Anyone use Cayley in prod? An old job used Neo4j, and the graph concept was great for specific use cases. As a lightweight graph store, Cayley was really exciting when it came out, but I haven't had a need for it since I left that job. It strikes me as really well made, and I'd love to hear any war stories.
Tried to use it in production a couple of years ago hosting a mirror copy of Freebase with mixed results:
- There were a couple of issue loading the data that we fixed and contributed back the patch
- Loading the data was really slow, and it got slower every time a new entry was added (Loading the full freebase dump required 1 week on a very beefy machine with SSD. Used LevelDB)

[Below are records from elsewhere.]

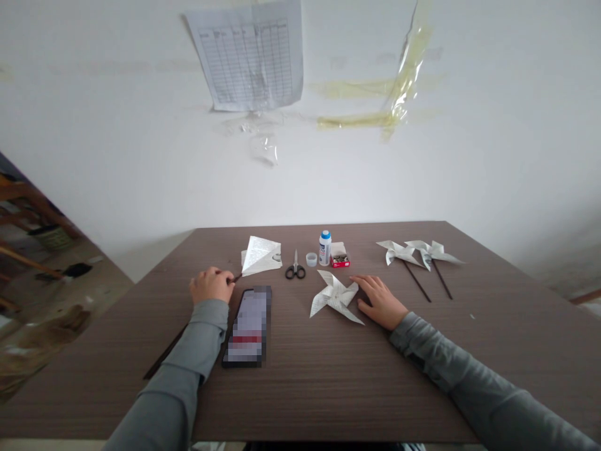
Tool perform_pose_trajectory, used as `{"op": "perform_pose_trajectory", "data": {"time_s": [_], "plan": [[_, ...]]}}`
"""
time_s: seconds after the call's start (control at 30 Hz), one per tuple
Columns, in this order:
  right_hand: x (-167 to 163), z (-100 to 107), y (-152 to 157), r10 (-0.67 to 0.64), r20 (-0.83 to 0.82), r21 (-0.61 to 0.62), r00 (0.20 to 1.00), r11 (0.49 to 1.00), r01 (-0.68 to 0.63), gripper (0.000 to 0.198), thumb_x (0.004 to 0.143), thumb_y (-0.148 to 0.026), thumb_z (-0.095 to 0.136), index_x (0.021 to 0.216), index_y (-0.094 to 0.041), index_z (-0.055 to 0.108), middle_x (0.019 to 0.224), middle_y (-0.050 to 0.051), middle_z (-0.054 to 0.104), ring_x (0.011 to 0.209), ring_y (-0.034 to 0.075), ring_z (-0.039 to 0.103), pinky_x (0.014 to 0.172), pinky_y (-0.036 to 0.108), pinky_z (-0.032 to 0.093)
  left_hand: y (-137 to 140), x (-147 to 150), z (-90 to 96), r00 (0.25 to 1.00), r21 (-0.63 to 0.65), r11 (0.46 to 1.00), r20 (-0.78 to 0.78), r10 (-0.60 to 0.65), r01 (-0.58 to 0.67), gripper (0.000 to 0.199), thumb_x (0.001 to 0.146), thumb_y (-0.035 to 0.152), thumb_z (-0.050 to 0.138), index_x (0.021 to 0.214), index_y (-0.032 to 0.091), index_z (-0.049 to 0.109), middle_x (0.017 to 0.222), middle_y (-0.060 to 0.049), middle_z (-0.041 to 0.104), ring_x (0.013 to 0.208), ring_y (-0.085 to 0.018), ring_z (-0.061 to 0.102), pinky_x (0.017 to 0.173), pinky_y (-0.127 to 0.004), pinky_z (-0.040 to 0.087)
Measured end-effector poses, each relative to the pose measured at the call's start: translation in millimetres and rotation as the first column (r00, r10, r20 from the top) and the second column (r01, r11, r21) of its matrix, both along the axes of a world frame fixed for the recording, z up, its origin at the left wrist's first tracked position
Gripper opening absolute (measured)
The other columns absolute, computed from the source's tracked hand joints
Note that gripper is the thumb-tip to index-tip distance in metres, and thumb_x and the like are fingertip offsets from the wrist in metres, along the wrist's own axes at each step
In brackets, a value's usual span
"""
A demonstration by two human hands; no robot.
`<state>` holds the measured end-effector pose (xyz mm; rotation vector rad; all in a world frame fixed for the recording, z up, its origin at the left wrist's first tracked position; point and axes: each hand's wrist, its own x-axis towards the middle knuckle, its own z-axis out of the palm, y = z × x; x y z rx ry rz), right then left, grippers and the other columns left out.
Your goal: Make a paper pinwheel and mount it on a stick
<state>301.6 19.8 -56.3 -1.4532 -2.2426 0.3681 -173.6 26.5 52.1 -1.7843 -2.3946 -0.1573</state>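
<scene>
My left hand [212,285] is closed at the left of the table, its fingers curled on a thin dark stick [237,277] whose end pokes out towards the folded paper. More of the dark sticks [165,354] shows beneath my left forearm. My right hand [381,303] lies with fingers stretched out, the fingertips at the right edge of a paper pinwheel [335,297] made from printed paper. This pinwheel rests flat with no stick seen on it. Printed paper sheets [261,255], one folded to a point, lie just beyond my left hand.
A phone [247,326] lies right of my left forearm. Scissors [295,270], a small clear cup [311,259], a blue-capped white bottle [325,248] and a red box of pins [340,260] stand mid-table. Two pinwheels on sticks [399,252] lie at right. A wall [300,188] backs the table.
</scene>
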Motion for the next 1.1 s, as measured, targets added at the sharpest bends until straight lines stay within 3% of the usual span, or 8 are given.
{"op": "perform_pose_trajectory", "data": {"time_s": [0.17, 0.57, 0.9, 1.1], "plan": [[1, 0, 0, -0.007, -0.011, 0.012, 1.000, 1.000, 0.008, 0.075, 0.102, -0.025, 0.073, 0.176, -0.028, 0.079, 0.178, 0.018, 0.081, 0.169, 0.046, 0.072, 0.146, 0.076, 0.057, -2, 1, 2.6, 1.000, 0.014, 1.000, 0.028, -0.002, 0.001, 0.036, 0.112, 0.025, 0.075, 0.103, 0.039, 0.107, 0.142, -0.014, 0.089, 0.137, -0.042, 0.073, 0.124, -0.063, 0.055], [1, -1, 1, -0.001, -0.020, 0.006, 1.000, 1.000, 0.001, 0.075, 0.100, -0.027, 0.073, 0.175, -0.027, 0.080, 0.176, 0.018, 0.081, 0.166, 0.045, 0.072, 0.146, 0.075, 0.056, 3, -5, -1.8, 0.999, -0.080, 0.996, -0.014, 0.047, -0.048, 0.039, 0.119, 0.028, 0.068, 0.120, 0.035, 0.107, 0.158, -0.018, 0.090, 0.148, -0.044, 0.077, 0.125, -0.061, 0.062], [1, 0, 0, 0.000, 0.015, -0.007, 1.000, 1.000, 0.000, 0.076, 0.104, -0.029, 0.070, 0.179, -0.021, 0.076, 0.181, 0.022, 0.079, 0.171, 0.047, 0.071, 0.150, 0.078, 0.052, 5, -4, 0.0, 0.999, -0.067, 0.997, -0.019, 0.031, -0.033, 0.031, 0.105, 0.027, 0.079, 0.111, 0.034, 0.108, 0.161, -0.016, 0.090, 0.150, -0.045, 0.076, 0.128, -0.061, 0.058], [1, -1, 0, -0.002, -0.009, 0.000, 1.000, 1.000, 0.002, 0.075, 0.102, -0.027, 0.072, 0.177, -0.025, 0.079, 0.178, 0.020, 0.080, 0.170, 0.046, 0.071, 0.148, 0.076, 0.055, 10, -7, -8.5, 0.999, -0.069, 0.997, -0.040, 0.028, -0.031, 0.030, 0.105, 0.029, 0.078, 0.115, 0.034, 0.107, 0.170, -0.015, 0.088, 0.159, -0.047, 0.071, 0.135, -0.065, 0.055]]}}
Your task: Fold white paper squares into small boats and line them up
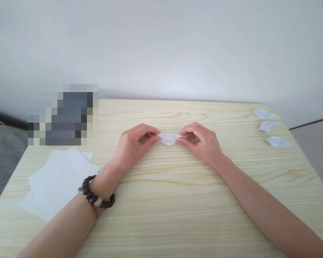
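A small folded white paper boat (169, 139) is held level over the middle of the wooden table. My left hand (137, 143) pinches its left tip between thumb and fingers. At the opposite tip, my right hand (200, 141) has the same kind of pinch. The boat's middle shows between the two hands, while its ends are partly covered by my fingertips. Dark beads circle my left wrist.
Three folded paper boats, among them a near one (278, 141), lie at the table's right edge. Loose white paper sheets (56, 175) overlap on the left. Behind them is a pixelated dark object (68, 118). A pale wall (177, 50) borders the table's (161, 215) far edge.
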A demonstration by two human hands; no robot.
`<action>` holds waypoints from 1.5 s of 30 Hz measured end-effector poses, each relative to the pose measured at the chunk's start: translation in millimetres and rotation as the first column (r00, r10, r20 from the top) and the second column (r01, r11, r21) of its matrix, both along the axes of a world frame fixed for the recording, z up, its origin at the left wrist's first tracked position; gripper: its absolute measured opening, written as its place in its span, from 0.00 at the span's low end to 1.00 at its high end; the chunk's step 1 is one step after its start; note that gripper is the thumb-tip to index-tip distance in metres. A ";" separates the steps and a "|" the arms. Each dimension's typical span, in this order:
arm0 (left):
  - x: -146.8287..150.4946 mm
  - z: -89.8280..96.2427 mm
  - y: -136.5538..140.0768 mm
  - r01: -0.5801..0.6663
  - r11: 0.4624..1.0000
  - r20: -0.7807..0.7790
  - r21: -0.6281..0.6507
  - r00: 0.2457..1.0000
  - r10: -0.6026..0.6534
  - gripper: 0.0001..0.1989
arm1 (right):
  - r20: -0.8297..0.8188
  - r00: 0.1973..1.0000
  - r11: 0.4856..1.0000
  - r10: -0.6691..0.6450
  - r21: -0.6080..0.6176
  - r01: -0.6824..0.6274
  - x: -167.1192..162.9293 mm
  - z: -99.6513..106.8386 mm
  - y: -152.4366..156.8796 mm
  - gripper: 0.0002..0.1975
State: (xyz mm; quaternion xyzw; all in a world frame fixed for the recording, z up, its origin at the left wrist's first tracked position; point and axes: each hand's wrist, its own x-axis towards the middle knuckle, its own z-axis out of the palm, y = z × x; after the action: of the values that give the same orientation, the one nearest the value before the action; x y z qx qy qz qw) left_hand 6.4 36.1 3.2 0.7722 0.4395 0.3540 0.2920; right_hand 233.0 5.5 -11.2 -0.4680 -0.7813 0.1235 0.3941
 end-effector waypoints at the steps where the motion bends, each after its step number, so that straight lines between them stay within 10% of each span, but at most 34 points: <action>1: -0.1 0.4 0.1 0.006 1.000 -0.003 0.003 1.000 -0.006 0.04 | -0.006 1.000 1.000 0.011 0.000 -0.011 0.1 0.4 0.3 0.05; 45: -1.2 -5.6 6.7 -0.148 0.989 -0.064 0.021 0.987 0.149 0.12 | -0.090 0.986 0.990 -0.141 -0.011 0.141 1.4 -0.3 4.5 0.07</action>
State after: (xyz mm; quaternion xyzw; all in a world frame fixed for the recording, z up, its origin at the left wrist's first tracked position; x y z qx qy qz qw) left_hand 5.2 42.9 -2.4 0.7506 0.5024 0.3529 0.2442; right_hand 234.4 9.9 -11.5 -0.5170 -0.7272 0.1183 0.4358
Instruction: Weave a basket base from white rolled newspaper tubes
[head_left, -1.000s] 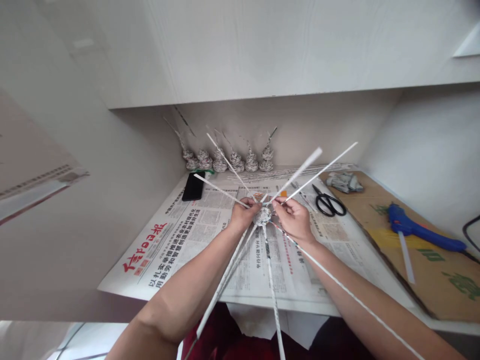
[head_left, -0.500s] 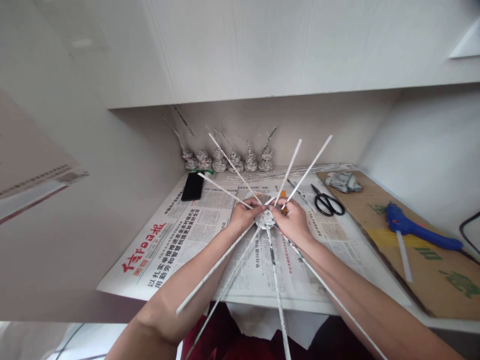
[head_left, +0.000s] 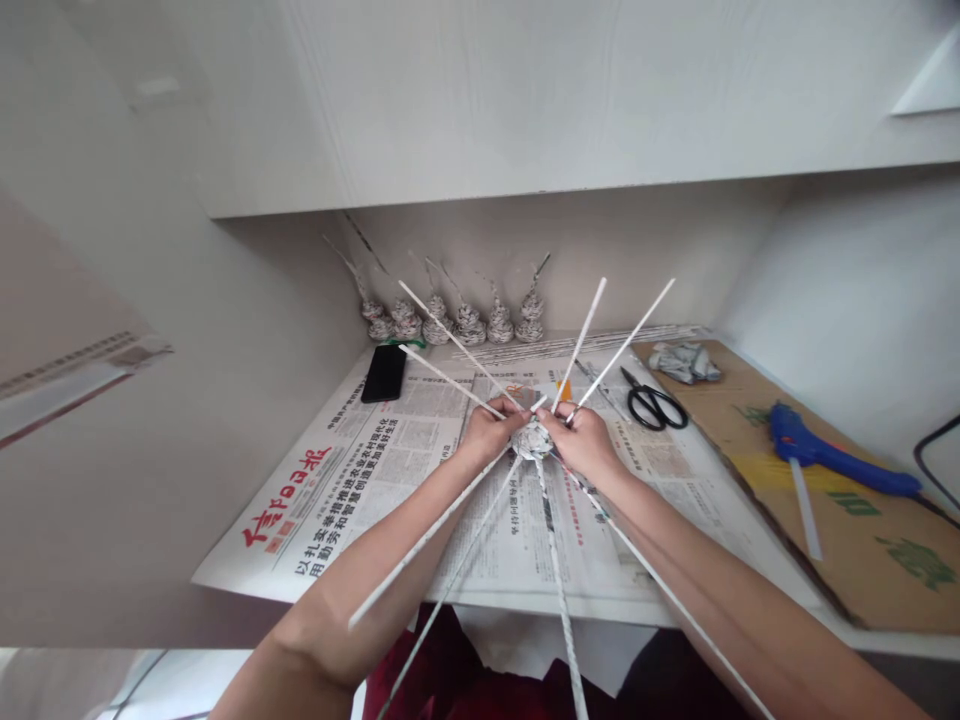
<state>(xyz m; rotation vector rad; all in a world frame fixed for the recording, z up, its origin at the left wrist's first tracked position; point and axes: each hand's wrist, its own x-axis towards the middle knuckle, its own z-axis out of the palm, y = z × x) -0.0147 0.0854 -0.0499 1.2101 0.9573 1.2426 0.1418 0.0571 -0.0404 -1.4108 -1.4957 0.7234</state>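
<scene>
- Newspaper sheets cover the desk surface.
- Black phone lies at the far left of the newspaper.
- Six woven paper cones stand in a row against the back wall.
- Black-handled scissors lie right of centre.
- Blue glue gun rests on a cardboard sheet.
- Crumpled paper lies at the cardboard's far end.

Worn on the head, looking forward and down along both forearms at a newspaper-covered desk close below, facing the back wall and the shelf above, with the left hand and right hand meeting mid-frame; a single view.
</scene>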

- Then the queries were relatively slow. Without going too much into details, we were using the data to analyze texts and extract entities, and the relationship between them, and even parallelizing the queries, they were relatively slow (depending on complexity between 0.1 and 1 sec on average). We solved the issue implementing a robust caching layer in front of it and carefully planning the queries.
- In general, it was stable and performant enough for a backend service. But we were pushing really the envelope of what it could do.
All in all, I would say that I was happy with it. In comparison, I tried a year earlier to use Neo4J in a similar role and I give up after 2 weeks because I wasn't even able to get it loading part of the dataset without crashing on a similar hardware.
What's the best way to load Freebase in 2017? Cayley with Postgres storage? Or some other RDF/graph DB? Or ElasticSearch? Or dump it in Postgres/MySQL? I am not interested in complex queries, but simple queries that execute reasonable fast.
(Dgraph author) That's a good point. I think I'll load one instance up with the entire Freebase data, run it on freebase.dgraph.io, and blog about how and whys etc. Expect that in the next couple of weeks.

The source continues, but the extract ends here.